KernelRegressionNW

Nadaraya-Watson kernel regression is a non-parametric technique used for estimating the conditional expectation of a random variable. It works by placing a kernel function at each training data point and computing a weighted average of the target values, where weights are determined by the proximity of the query point to each training point.

This class is a simple implementation of the Nadaraya-Watson kernel regression estimator for usage with scikit-learn.

Bases: MultiOutputMixin, RegressorMixin, BaseEstimator

Source code in src/nadaraya_watson/kernel_regression.py

class KernelRegressionNW(MultiOutputMixin, RegressorMixin, BaseEstimator):
    # "noqa: RUF012"  : this is the sklearn default approach to parameter constraints
    _parameter_constraints = {  # noqa: RUF012
        "bandwidth": [
            Interval(Real, 0, None, closed="neither"),
            StrOptions({"scott", "silverman"}),
        ],
        "kernel": [StrOptions(set(VALID_KERNELS))],
        "metric": [StrOptions(set(VALID_METRICS))],
    }

    def __init__(
        self,
        *,
        bandwidth: Union[float, Literal["scott", "silverman"]] = 1.0,
        kernel: str = "gaussian",
        metric: str = "euclidean",
    ):
        """Initialize the Nadaraya-Watson Kernel regression estimator.
        Parameters
        ----------
        bandwidth : float or str, default=1.0
            The bandwidth of the kernel. If a string, it must be one of "scott" or "silverman".
        kernel : str, default="gaussian"
            The kernel to use. Must be one of the valid kernels.
        metric : str, default="euclidean"
            The distance metric to use. Must be one of the valid metrics.
        """
        self.bandwidth = bandwidth
        self.kernel = kernel
        self.metric = metric

    @classmethod
    def valid_metrics(cls) -> list[str]:
        """Return a list of valid metrics.

        Please note that some names are actually synonymous.
        Please do not feed these values directly to sklearn for grid-search cross-validation.

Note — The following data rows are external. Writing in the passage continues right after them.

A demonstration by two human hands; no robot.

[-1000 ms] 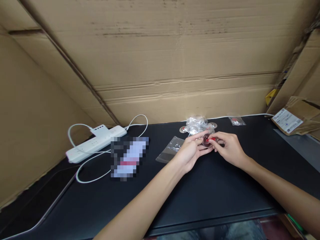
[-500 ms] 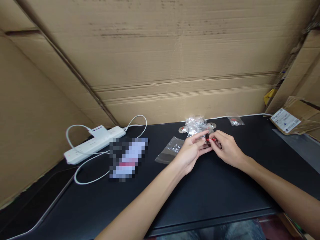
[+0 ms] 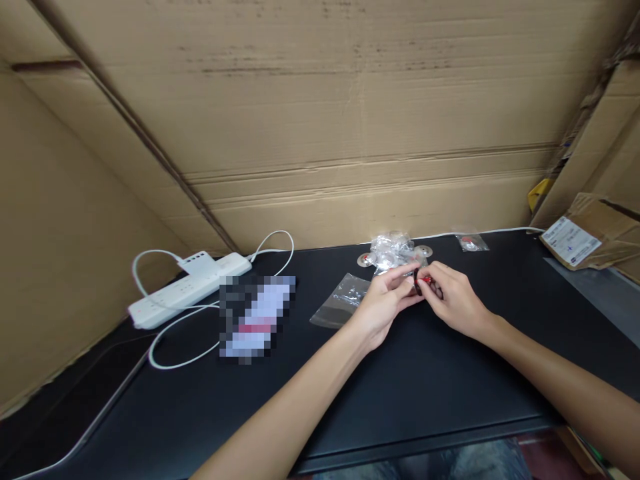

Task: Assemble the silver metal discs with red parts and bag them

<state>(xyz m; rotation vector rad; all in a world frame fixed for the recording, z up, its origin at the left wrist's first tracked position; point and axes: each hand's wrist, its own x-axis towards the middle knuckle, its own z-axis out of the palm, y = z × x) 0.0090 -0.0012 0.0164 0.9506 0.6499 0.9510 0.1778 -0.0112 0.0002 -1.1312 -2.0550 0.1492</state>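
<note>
Dark disc (image 3: 416, 283) between left grip (image 3: 385, 301), closed on its edge, and right grip (image 3: 451, 295), pinched on red part (image 3: 426, 281).

Looks to be a small, dark disc (image 3: 417, 282), held right of the frame's middle and a little below it. Stands steeply tilted, turned nearly edge-on, so shows only as a thin, upright sliver. Is partly covered, with much of the outline hidden. Has a bright red piece (image 3: 425, 281) close by, on the side toward the right of the frame. As for this red piece, appears small and roughly crosswise to the disc. Is pinched and mostly covered too, leaving just a short stretch in sight. Seems to meet the disc; cannot be told whether joined or merely touching.
</note>
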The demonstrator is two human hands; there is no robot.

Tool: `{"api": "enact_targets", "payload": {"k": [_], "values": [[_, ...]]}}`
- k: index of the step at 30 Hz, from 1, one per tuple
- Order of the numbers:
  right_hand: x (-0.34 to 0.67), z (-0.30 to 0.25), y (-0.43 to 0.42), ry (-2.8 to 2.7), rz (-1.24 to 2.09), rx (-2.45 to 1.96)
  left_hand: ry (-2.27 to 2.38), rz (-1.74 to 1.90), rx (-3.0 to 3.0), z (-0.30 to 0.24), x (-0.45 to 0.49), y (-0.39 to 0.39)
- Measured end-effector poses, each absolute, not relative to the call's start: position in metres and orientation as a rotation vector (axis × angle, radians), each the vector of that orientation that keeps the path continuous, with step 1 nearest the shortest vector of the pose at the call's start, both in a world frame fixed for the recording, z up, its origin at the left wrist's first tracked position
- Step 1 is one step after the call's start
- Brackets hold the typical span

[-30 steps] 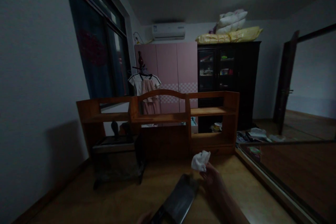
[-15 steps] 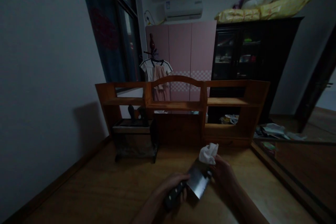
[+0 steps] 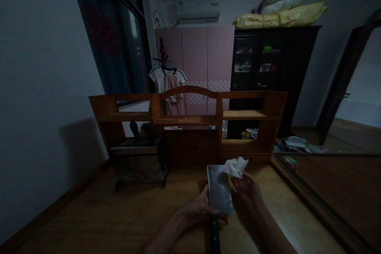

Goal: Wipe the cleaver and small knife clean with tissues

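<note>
A cleaver (image 3: pixel 220 192) with a broad steel blade and a black riveted handle is held up above the wooden tabletop, blade pointing away from me. My left hand (image 3: pixel 204 208) grips it where the blade meets the handle, thumb across the base of the blade. In my right hand (image 3: pixel 247 190) is a crumpled white tissue (image 3: pixel 236 166), pinched at the fingertips. The tissue overlaps the upper right corner of the blade. Part of the left fingers is hidden behind the cleaver.
A knife block (image 3: pixel 138 162) with black-handled knives stands on the tabletop (image 3: pixel 119 214) at left. Behind runs a low wooden shelf unit (image 3: pixel 190 120). A white wall (image 3: pixel 38 127) borders the left side, and a raised edge (image 3: pixel 303 196) bounds the right.
The cleaver has turned from slanting rightward to nearly upright in view, its handle now toward me. The right hand and tissue shifted slightly against the blade. The view has swung right.
</note>
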State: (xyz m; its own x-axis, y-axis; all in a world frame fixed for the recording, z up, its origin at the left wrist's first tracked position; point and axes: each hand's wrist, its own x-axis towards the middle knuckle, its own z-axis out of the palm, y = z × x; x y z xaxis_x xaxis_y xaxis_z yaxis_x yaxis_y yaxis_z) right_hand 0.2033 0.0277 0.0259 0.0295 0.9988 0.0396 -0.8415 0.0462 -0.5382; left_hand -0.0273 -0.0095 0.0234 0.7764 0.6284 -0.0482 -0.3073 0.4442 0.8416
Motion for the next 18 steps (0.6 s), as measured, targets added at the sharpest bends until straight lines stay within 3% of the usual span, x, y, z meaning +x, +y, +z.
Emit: {"api": "enact_targets", "payload": {"k": [8, 18], "values": [[0.207, 0.02, 0.029, -0.406, 1.463, -0.483, 0.521, 0.971, 1.024, 0.013, -0.01, 0.025], [0.186, 0.028, 0.031, -0.539, 1.561, -0.601, 0.612, 1.06, 1.082, -0.014, -0.025, 0.042]]}}
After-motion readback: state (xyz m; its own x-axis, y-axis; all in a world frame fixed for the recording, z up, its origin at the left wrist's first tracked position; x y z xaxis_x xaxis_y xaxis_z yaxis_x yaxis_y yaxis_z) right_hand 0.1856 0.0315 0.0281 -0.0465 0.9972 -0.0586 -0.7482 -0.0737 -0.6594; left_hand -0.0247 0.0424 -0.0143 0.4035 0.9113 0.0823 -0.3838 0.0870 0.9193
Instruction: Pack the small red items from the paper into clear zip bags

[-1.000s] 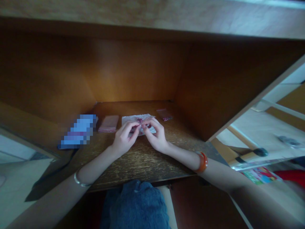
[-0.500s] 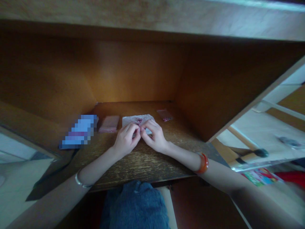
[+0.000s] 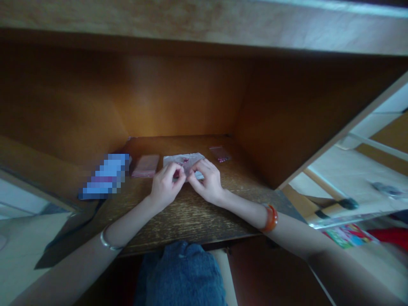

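Both hands meet over a white crumpled paper (image 3: 170, 159) on the worn wooden desk. My left hand (image 3: 167, 180) is closed, thumb and forefinger pinched together. My right hand (image 3: 207, 180) pinches too, its fingertips just beside the left ones. Whatever lies between the fingertips is too small and blurred to name. A few tiny dark-pink beads (image 3: 185, 160) lie on the paper just behind the fingers. Right of the paper is a small clear plastic bag (image 3: 219, 154) with similar beads at its near end. To the left sits a stack of pinkish clear bags (image 3: 145, 165).
A blurred-out phone-like device (image 3: 106, 176) leans at the left, with a dark cable near it. Wooden side walls and an overhead panel (image 3: 204, 25) enclose the desk (image 3: 191, 221). A ladder-like frame (image 3: 331, 191) stands at the right.
My left hand has shifted slightly left and turned, so the fingertips are a little farther apart. My right hand has hardly moved. The bags and paper stay in place.
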`<state>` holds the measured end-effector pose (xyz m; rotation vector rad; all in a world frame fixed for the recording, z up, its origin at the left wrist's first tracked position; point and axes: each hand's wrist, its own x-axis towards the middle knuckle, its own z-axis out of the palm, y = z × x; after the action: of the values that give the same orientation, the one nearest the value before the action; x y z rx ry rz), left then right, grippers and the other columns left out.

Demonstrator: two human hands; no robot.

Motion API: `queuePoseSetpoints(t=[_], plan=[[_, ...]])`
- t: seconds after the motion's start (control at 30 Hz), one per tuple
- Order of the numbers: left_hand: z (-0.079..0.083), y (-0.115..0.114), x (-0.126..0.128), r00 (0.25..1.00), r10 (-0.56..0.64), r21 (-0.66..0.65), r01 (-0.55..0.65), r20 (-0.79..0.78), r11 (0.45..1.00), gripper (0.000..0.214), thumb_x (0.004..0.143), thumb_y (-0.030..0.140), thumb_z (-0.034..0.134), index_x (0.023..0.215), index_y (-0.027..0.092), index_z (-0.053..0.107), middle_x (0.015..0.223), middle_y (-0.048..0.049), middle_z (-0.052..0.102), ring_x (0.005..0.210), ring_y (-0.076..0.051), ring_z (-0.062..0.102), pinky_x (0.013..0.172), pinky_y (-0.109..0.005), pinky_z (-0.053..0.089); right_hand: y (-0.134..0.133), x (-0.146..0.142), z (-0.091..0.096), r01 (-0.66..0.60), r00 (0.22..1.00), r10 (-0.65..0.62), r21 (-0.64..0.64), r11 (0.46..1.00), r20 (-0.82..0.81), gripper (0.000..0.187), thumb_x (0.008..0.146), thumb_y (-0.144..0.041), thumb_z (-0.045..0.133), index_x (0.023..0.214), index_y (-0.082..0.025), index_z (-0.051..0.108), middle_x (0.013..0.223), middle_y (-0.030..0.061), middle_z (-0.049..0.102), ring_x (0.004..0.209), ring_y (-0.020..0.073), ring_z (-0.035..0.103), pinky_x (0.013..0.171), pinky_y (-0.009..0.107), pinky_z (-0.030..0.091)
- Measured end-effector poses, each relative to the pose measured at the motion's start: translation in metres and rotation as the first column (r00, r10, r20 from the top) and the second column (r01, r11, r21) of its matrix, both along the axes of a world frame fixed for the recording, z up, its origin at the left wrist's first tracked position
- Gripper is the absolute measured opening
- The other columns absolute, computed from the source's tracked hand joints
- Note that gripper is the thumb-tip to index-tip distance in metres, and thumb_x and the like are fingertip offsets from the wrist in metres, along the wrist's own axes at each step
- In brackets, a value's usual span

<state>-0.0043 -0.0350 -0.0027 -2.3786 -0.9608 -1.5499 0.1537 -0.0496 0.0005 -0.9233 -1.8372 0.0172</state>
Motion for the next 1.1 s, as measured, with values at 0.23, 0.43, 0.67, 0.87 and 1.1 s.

        e.g. "euclidean" and "l2" are identical.
        Returns
        -------
        list of str
            A list of valid metric names.
        """
        return list(VALID_METRICS.keys())

    @classmethod
    def valid_kernels(cls) -> list[str]:
        """Return a list of valid kernels.

        Returns
        -------
        list of str
            A list of valid kernel names.
        """
        return list(VALID_KERNELS)

    @_fit_context(
        # KernelDensity.metric is not validated yet
        prefer_skip_nested_validation=False
    )
    def fit(self, X, y, sample_weight=None):
        """Fit the Nadaraya-Watson Kernel regression estimator on the data.

        Parameters
        ----------
        X : array-like
            array of shape (n_samples, n_features)

            Training data.
        y : array-like
            array of shape (n_samples,) or (n_samples, n_targets)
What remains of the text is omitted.